Setting up Scala for Spark Development
This post is merely a reference-like article to set up your Scala environment for Apache Spark development.
Simplest Thing
Your build.sbt should looks like:
name := "My Project"
version := "0.1"
scalaVersion := "2.11.12"
libraryDependencies += "org.apache.spark" %% "spark-sql" % "2.4.6"
Your Entry.scala:
import org.apache.log4j.{Level, LogManager}
object Entry {
def main(args: Array[String]) {
val spark = SparkSession
.builder()
.master("local")
.getOrCreate()
LogManager.getRootLogger.setLevel(Level.ERROR)

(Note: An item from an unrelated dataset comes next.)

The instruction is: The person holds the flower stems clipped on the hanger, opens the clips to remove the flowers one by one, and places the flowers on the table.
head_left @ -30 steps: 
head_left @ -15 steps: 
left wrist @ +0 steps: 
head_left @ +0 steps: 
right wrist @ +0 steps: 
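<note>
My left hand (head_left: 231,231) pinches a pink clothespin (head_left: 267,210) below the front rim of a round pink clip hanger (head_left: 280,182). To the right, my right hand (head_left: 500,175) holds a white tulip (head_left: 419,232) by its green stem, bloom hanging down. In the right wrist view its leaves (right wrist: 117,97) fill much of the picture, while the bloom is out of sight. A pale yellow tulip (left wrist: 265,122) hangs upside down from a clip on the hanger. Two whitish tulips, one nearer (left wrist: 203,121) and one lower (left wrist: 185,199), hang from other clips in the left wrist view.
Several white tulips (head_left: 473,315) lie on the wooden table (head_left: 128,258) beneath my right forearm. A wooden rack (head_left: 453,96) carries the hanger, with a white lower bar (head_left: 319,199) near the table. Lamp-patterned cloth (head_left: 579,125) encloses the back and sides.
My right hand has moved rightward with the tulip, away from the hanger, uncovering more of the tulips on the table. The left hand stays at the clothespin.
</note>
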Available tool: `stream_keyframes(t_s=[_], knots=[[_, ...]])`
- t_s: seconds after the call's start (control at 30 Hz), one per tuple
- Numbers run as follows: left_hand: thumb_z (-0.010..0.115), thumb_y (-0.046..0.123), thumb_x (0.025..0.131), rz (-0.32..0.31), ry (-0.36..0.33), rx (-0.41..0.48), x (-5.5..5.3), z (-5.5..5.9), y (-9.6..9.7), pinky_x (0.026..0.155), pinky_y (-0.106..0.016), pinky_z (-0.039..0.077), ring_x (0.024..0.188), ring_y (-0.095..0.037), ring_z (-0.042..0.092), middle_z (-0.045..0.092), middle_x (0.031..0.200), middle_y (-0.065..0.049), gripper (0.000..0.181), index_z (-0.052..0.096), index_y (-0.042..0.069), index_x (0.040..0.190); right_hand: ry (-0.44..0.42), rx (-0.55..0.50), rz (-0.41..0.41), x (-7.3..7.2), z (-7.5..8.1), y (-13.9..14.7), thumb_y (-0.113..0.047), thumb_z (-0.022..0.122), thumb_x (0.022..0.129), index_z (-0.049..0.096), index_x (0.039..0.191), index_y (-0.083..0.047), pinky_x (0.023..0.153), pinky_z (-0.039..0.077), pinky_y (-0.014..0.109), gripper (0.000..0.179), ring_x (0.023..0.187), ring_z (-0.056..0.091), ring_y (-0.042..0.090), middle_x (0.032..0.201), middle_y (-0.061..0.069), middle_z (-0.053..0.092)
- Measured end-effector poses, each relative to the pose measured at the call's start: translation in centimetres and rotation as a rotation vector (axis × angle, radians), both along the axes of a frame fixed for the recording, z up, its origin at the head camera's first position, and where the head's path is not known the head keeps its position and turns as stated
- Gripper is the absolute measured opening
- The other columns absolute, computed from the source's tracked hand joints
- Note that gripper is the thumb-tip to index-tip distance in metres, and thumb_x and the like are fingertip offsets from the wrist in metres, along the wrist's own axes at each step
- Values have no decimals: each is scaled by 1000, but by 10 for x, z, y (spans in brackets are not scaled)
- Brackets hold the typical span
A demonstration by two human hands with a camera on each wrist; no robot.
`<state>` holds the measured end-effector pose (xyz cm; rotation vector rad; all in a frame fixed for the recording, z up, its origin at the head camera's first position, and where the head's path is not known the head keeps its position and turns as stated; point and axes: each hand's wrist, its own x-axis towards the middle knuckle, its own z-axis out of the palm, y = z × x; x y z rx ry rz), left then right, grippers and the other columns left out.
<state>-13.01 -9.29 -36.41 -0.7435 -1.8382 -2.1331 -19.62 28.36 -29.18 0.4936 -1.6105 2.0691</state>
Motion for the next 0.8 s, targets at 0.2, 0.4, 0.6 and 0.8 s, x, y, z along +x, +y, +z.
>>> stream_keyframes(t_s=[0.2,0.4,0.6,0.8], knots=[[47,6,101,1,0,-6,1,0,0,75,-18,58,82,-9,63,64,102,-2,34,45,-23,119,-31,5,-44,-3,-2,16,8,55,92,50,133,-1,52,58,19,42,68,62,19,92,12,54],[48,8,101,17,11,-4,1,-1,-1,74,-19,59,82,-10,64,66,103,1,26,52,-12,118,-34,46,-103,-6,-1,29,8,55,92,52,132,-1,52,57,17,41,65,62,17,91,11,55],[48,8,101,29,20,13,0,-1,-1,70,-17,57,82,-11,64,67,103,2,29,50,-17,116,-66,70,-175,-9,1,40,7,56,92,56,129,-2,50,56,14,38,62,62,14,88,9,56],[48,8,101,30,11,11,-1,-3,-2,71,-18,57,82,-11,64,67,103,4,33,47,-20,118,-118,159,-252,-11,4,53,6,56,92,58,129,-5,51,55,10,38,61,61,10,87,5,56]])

// use spark variable here to write your programs
}
}
Integrating with Azure Pipelines
Azure Pipelines has built-in support for sbt, therefore you can build and package with the following task (simplest version):
- task: CmdLine@2
displayName: "sbt"
inputs:
script: |
sbt clean
sbt update
sbt compile
sbt package
workingDirectory: 'project-dir'
To pass version number, you can use a variable from your pipeline. Say it’s called projectVersion, then pipeline task is:
- task: CmdLine@2
displayName: "sbt"
inputs:
script: |
sbt clean
sbt update
sbt compile
sbt package
workingDirectory: 'project-dir'
env:
v: $(projectVersion)
which merely creates an environment variable called v for the sbt task. To pick it up, just modify version line for build.sbt:
version := None.orElse(sys.env.get("v")).orElse(Some("0.1")).get
You can create uber JAR, however they are relatively large (70kb grows into over 100Mb) therefore I’d try to avoid it.